Charlotte Bronte produces a narrative of an orphan, Jane Eyre, from childhood to mid-life. The audience witnesses little Jane's character take shape, and, our protagonist realize herself completely in adulthood. From oprhan, to school girl, to governess, to independent woman, Jane's life is engaging, with gracious display of the exacting social standards at this time.

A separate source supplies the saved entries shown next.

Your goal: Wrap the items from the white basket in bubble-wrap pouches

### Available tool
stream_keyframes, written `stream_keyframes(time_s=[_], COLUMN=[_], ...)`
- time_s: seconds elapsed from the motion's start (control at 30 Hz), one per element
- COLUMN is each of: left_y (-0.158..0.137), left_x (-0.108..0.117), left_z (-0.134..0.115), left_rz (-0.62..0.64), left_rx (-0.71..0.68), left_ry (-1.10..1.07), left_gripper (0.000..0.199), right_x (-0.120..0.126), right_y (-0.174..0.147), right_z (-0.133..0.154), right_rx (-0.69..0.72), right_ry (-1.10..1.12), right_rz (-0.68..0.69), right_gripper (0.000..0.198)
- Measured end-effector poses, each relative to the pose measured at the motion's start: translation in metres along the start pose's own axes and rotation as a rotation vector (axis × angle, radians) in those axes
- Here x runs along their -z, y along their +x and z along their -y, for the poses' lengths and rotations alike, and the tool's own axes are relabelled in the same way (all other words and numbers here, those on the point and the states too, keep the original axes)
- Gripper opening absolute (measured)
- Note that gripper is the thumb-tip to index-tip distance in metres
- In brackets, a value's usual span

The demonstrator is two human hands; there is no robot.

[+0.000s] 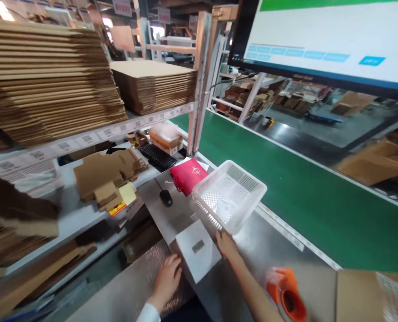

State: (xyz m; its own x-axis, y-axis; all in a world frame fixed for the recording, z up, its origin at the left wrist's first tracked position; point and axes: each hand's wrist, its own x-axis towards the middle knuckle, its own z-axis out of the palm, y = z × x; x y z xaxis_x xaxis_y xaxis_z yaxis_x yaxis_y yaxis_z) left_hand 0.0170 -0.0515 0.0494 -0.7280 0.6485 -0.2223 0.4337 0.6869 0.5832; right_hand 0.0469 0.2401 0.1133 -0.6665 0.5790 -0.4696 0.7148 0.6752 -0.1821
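Observation:
A white box (196, 264) with a small grey label lies on the metal table in front of me. My left hand (168, 278) rests at its left side, fingers loosely bent and apart, over bubble wrap (148, 273). Beyond the box's far right side, my right hand (227, 246) has its fingers curled at the near corner of a white plastic basket (252, 203); its fingertips are partly hidden. Inside the basket is a clear or whitish piece (224, 208), too unclear to name. A red drawstring pouch (188, 175) touches the basket's far left side.
A black mouse (165, 197) and a keyboard (158, 156) lie to the left. An orange tape dispenser (286, 293) stands at the near right beside a carton (360, 295). A green conveyor belt (286, 183) runs behind. Stacked flat cartons (44, 80) fill the left shelf; a monitor (319, 40) hangs above.

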Motion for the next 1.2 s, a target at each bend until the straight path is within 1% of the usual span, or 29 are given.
stream_keyframes(time_s=[0.1,0.17,0.2,0.23,0.27,0.33,0.37,0.4,0.47,0.53,0.6,0.67,0.73,0.8,0.9,0.93,0.97,1.0,1.03,1.07,1.1,1.13,1.17,1.2], left_y=[0.003,0.008,0.011,0.016,0.02,0.03,0.035,0.038,0.043,0.045,0.048,0.056,0.071,0.092,0.122,0.129,0.132,0.132,0.128,0.12,0.11,0.098,0.086,0.073], left_x=[-0.004,0.0,0.004,0.009,0.014,0.021,0.022,0.022,0.018,0.012,0.008,0.01,0.017,0.029,0.048,0.053,0.057,0.059,0.058,0.056,0.053,0.049,0.045,0.042], left_z=[-0.001,-0.008,-0.013,-0.02,-0.027,-0.042,-0.047,-0.051,-0.053,-0.051,-0.05,-0.055,-0.067,-0.083,-0.103,-0.107,-0.11,-0.111,-0.111,-0.108,-0.103,-0.097,-0.09,-0.083], left_rz=[-0.205,-0.321,-0.335,-0.317,-0.27,-0.128,-0.057,-0.001,0.056,0.071,0.084,0.116,0.142,0.17,0.28,0.323,0.339,0.318,0.264,0.178,0.07,-0.037,-0.119,-0.154], left_rx=[-0.028,-0.108,-0.174,-0.259,-0.353,-0.516,-0.565,-0.585,-0.581,-0.567,-0.526,-0.451,-0.392,-0.41,-0.517,-0.542,-0.542,-0.516,-0.466,-0.393,-0.28,-0.133,0.019,0.132], left_ry=[0.009,0.073,0.124,0.18,0.235,0.325,0.353,0.37,0.381,0.378,0.37,0.369,0.375,0.372,0.343,0.331,0.315,0.298,0.29,0.274,0.216,0.126,0.021,-0.076], left_gripper=[0.046,0.044,0.044,0.046,0.05,0.07,0.082,0.092,0.1,0.098,0.089,0.081,0.08,0.083,0.08,0.078,0.076,0.075,0.074,0.074,0.075,0.075,0.072,0.065], right_x=[-0.001,-0.006,-0.009,-0.012,-0.014,-0.016,-0.017,-0.017,-0.018,-0.02,-0.021,-0.021,-0.021,-0.02,-0.018,-0.018,-0.017,-0.017,-0.017,-0.016,-0.016,-0.016,-0.015,-0.014], right_y=[0.009,0.011,0.012,0.012,0.013,0.012,0.011,0.009,0.002,-0.007,-0.017,-0.027,-0.034,-0.041,-0.048,-0.049,-0.05,-0.051,-0.05,-0.049,-0.047,-0.044,-0.041,-0.037], right_z=[-0.012,-0.012,-0.011,-0.01,-0.01,-0.01,-0.01,-0.011,-0.011,-0.009,-0.006,-0.002,0.001,0.003,0.002,0.001,-0.001,-0.003,-0.005,-0.008,-0.011,-0.014,-0.016,-0.017], right_rx=[-0.056,-0.076,-0.088,-0.102,-0.116,-0.129,-0.121,-0.099,-0.026,0.051,0.094,0.107,0.106,0.104,0.12,0.133,0.15,0.169,0.186,0.197,0.202,0.205,0.208,0.213], right_ry=[0.01,0.034,0.054,0.077,0.105,0.176,0.219,0.266,0.357,0.426,0.462,0.474,0.477,0.487,0.527,0.546,0.567,0.587,0.605,0.619,0.629,0.633,0.63,0.622], right_rz=[-0.038,-0.074,-0.091,-0.109,-0.127,-0.157,-0.166,-0.166,-0.137,-0.095,-0.072,-0.07,-0.073,-0.08,-0.081,-0.077,-0.071,-0.063,-0.052,-0.038,-0.022,-0.004,0.013,0.026], right_gripper=[0.037,0.038,0.038,0.038,0.037,0.035,0.035,0.034,0.03,0.027,0.027,0.028,0.026,0.027,0.031,0.032,0.034,0.036,0.04,0.044,0.051,0.058,0.064,0.067])
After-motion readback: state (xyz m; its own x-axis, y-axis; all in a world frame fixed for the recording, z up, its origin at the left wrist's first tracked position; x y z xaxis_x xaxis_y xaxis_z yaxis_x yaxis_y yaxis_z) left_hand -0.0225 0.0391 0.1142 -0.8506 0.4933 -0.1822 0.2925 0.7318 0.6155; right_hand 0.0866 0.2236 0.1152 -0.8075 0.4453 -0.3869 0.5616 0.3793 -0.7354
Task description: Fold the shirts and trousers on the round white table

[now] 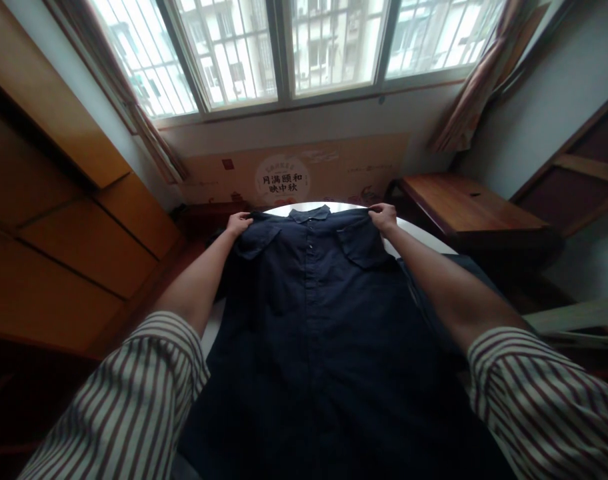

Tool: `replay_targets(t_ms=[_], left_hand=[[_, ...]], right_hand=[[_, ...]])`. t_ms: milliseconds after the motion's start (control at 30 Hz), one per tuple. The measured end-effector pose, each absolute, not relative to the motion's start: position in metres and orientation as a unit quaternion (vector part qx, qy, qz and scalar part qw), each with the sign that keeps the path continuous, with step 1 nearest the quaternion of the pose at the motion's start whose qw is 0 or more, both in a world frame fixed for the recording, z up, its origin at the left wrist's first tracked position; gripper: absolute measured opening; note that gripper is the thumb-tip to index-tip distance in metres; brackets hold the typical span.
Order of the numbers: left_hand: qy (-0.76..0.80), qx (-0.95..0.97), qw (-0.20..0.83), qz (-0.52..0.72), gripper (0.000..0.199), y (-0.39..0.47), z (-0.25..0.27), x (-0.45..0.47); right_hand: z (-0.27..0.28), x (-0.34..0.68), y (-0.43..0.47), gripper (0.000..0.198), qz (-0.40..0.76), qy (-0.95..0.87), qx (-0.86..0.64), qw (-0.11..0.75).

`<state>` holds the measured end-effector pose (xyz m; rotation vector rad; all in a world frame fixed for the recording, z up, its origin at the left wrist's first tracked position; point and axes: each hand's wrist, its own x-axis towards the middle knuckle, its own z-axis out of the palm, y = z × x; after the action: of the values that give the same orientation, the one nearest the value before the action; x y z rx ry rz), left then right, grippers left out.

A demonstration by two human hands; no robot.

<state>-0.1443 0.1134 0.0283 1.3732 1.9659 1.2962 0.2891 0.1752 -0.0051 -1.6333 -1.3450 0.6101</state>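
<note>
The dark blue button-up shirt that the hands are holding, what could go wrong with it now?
The left hand and right hand pinch the button-up shirt only near its top corners, so a corner might slip free. If one hand pulls harder, the collar and button front could twist or crease. The dark cloth by the right forearm might get dragged along too.

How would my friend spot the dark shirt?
From the window, look down to the white table. The shirt is spread there, left hand and right hand gripping its top corners. Unlike the striped sleeves, it's plain dark blue with front buttons.
</note>
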Motion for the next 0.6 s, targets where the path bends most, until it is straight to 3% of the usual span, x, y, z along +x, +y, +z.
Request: replay_targets(t_ms=[200, 433, 600], left_hand=[[0.738, 0.489, 0.125, 0.448, 0.033, 0.071, 0.055, -0.141], [0.714, 0.615, 0.062, 0.327, 0.033, -0.132, 0.058, -0.146], [0.773, 0.562, 0.180, 0.233, 0.056, -0.250, 0.009, -0.154]], right_hand=[[0.015, 0.287, 0.115, 0.037, 0.112, -0.721, -0.602, 0.324], [0.045, 0.283, -0.093, 0.024, 0.142, -0.911, -0.305, 0.240], [0.038, 0.275, -0.219, 0.018, 0.177, -0.930, -0.259, 0.191]])
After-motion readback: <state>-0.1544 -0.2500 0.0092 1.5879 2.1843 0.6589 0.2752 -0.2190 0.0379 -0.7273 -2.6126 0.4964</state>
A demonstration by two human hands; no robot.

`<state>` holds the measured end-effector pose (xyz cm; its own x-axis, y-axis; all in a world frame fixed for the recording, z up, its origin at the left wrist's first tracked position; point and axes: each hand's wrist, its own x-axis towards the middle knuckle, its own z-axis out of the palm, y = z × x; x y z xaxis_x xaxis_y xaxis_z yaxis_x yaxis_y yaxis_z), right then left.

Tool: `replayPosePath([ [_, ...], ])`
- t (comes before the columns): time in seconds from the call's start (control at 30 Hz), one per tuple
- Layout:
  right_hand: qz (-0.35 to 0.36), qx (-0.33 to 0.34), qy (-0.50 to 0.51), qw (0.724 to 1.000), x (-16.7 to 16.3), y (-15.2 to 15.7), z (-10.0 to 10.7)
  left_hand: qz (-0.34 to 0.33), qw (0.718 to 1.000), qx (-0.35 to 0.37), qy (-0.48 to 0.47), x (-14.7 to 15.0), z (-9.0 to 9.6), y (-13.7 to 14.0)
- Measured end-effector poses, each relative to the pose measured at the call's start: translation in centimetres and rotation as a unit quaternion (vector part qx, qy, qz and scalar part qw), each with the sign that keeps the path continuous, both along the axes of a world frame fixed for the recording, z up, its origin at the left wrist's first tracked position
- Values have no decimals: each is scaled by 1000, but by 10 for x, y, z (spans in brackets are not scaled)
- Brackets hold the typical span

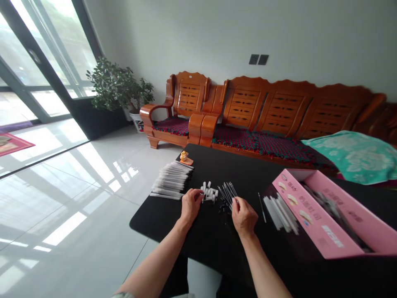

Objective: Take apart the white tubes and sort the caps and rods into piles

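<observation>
My left hand (190,206) is closed in a pinch beside a small heap of white pen caps (210,193); whatever is between its fingertips is too small to make out. To its left, a row of white pen barrels (172,180) lies side by side. My right hand (245,216) has its fingers closed on the near end of a fanned bunch of dark pen refills (228,193). Small black pieces (223,205) lie between the hands. Right of my right hand are a single refill (262,207) and several white tubes (281,213).
A pink box (319,223) with dark items inside stands on the right of the black table (211,244). A small orange figure (184,156) sits at the far left corner. Behind are a wooden bench (245,103), a turquoise cloth (356,155) and a potted plant (116,87).
</observation>
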<state>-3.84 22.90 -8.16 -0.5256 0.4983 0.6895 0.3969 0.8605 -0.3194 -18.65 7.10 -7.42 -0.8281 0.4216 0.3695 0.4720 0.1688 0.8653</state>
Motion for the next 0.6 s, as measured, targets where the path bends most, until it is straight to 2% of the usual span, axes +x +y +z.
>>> replayPosePath([
  [0.1, -12, -5, 6, 1000, 6, 5, -2, 5, 1000, -6, 26, -2, 5, -9],
  [0.2, -26, -8, 17, 999, 9, 7, 0, 35, 995, -49, 78, -8, 11, -31],
  [0.33, -19, 14, 43, 999, 6, 7, 0, 91, 966, -215, 115, -17, 13, -67],
  [0.4, -12, 22, 53, 998, 5, 7, 0, 94, 950, -266, 132, -20, 11, -81],
  [0.6, -9, 21, 62, 998, 5, 7, 0, 68, 943, -283, 162, -21, 3, -91],
])
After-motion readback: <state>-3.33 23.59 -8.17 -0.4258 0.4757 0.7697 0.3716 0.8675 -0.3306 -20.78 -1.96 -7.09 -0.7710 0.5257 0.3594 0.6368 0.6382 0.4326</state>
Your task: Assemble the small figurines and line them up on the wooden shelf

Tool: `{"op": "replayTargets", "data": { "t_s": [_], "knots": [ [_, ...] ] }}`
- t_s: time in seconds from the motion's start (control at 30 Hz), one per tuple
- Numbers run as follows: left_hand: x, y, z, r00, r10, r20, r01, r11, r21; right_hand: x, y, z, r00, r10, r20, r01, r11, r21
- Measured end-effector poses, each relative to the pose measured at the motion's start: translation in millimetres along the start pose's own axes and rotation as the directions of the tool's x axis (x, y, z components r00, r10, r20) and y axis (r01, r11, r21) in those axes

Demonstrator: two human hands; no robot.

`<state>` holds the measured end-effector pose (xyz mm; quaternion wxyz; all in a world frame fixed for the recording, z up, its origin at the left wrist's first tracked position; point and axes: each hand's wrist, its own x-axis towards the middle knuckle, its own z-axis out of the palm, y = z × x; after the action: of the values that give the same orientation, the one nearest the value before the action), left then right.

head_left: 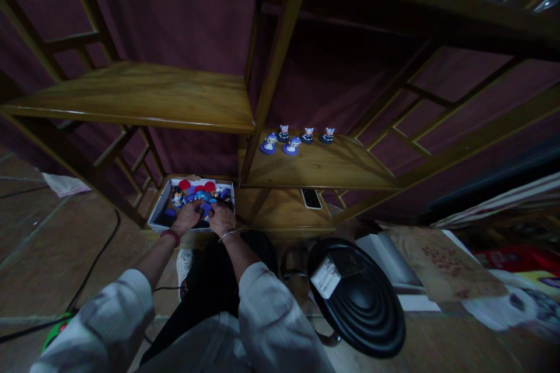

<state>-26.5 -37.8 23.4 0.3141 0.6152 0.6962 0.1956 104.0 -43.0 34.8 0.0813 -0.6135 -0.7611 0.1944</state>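
Both hands are down in a white-walled box (158, 208) of small figurines on the lowest shelf (280, 214), close together, with fingers partly curled. The left hand (187, 217), with a red bead bracelet (170, 237) at its wrist, and the right hand (222, 220), wearing a pale bangle (228, 235), flank a purple-based figurine (206, 208); their fingertips reach its edges, but whether either hand is clamped on it cannot be told. Around it in the box lie more figurines and red discs (210, 186). On the next shelf (336, 166) up to the right, two purple-based figures (268, 144) stand in front of three dark-based figures (308, 135) with pinkish heads. A phone (311, 199) lies below them, on the lowest shelf. The wooden unit stands against a maroon curtain (175, 11) on a tiled floor (26, 245). Right of the person's legs is a round black stool (367, 303) bearing a whitish packet (325, 278); a brown cardboard piece (441, 262) lies beyond it.
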Motion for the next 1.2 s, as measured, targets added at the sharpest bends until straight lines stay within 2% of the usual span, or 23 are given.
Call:
{"op": "replayTargets", "data": {
  "t_s": [0.17, 0.23, 0.43, 0.63, 0.77, 0.93, 1.03, 1.2],
  "knots": [
    [-3, 4, 1, 0.992, -0.101, 0.071, 0.114, 0.968, -0.224, 1, 0, 1, 0.999, 0.04, 0.024, -0.041, 0.999, 0.032],
    [-4, 7, 0, 0.991, -0.113, 0.078, 0.129, 0.958, -0.255, 1, 0, 0, 0.998, 0.051, 0.025, -0.052, 0.997, 0.05],
    [-4, 9, -3, 0.997, -0.071, 0.035, 0.073, 0.996, -0.05, -2, -2, -3, 0.996, 0.082, 0.039, -0.085, 0.995, 0.06],
    [-2, 3, 0, 0.997, -0.063, 0.032, 0.059, 0.99, 0.131, -1, 0, 0, 0.998, 0.067, 0.007, -0.068, 0.995, 0.076],
    [1, -1, 3, 0.994, -0.064, 0.084, 0.058, 0.995, 0.08, 0, 1, 2, 0.998, 0.056, 0.003, -0.056, 0.996, 0.072],
    [3, -4, 6, 0.994, -0.084, 0.07, 0.082, 0.996, 0.042, 0, 0, 1, 0.998, 0.065, 0.004, -0.065, 0.995, 0.077],
    [2, -1, 4, 0.993, -0.085, 0.085, 0.081, 0.996, 0.045, -1, -1, -1, 0.996, 0.084, 0.017, -0.085, 0.993, 0.08],
    [-2, 3, 0, 0.997, -0.022, 0.08, 0.013, 0.993, 0.117, 0, -3, -3, 0.994, 0.101, 0.032, -0.103, 0.992, 0.071]
  ]
}}
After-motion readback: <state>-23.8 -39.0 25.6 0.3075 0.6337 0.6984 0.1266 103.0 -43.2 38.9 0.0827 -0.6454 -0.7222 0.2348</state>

When Jane finds that her master, Mr. Rochester, may marry a woman he certainly does not love, her character's beliefs are perfectly exhibited in the paragraph below:
It suprised me when I first discovered that such was his intention: I had thought him a man unlikely to be influenced by motives so common-place in his choice of wife; but the longer I considered the position, education, etc. of the parties, the less I felt justified in judging and blaming either him or Miss Ingram, for acting in conformity to ideas and principles instilled in them, doubtless, from their childhood. All their class held these principles: I supposed, then, they had reasons for holding them such as I could not fathom. It seemed to me that, were I a gentleman like him, I would take to my bosom only such a wife as I could love; but the very obviousness of the advantages to the husband's own happiness, offered by this plan, convinced me that there must be arguments against its general adoption of which I was quite ignorant; otherwise I felt sure all the world would act as I wished to act.Jane is intent on living an independent life; she is headstrong and proud. She does not adhere to the normal social conventions for a woman of her status at this time. A feminist without the label, more conservative, obviously, than not; Jane is an upright moral citizen, and a powerful young woman. Although, too frequently, proclaiming that she is a such a plain sight (a little irksome), she recognizes and nurtures her intelligence and wit. She prizes these features above all else. She worships a mighty God, yet, does not yield to the pushy St. John when he presses duty to practice her religious faculties elsewhere against her deepest inclinations.
Furthemore, the relationship between Jane and Mr. Rochester is quite peculiar, perhaps suiting. Obviously old-fashioned, but respect worthy, nonetheless.
All in all, Jane's moments of clarity are breathtaking--summarizing concepts I've played with in eloquent brevity.
Reader, if you can manage the long moral indictments that fill so many pages, you'll enjoy Jane's story.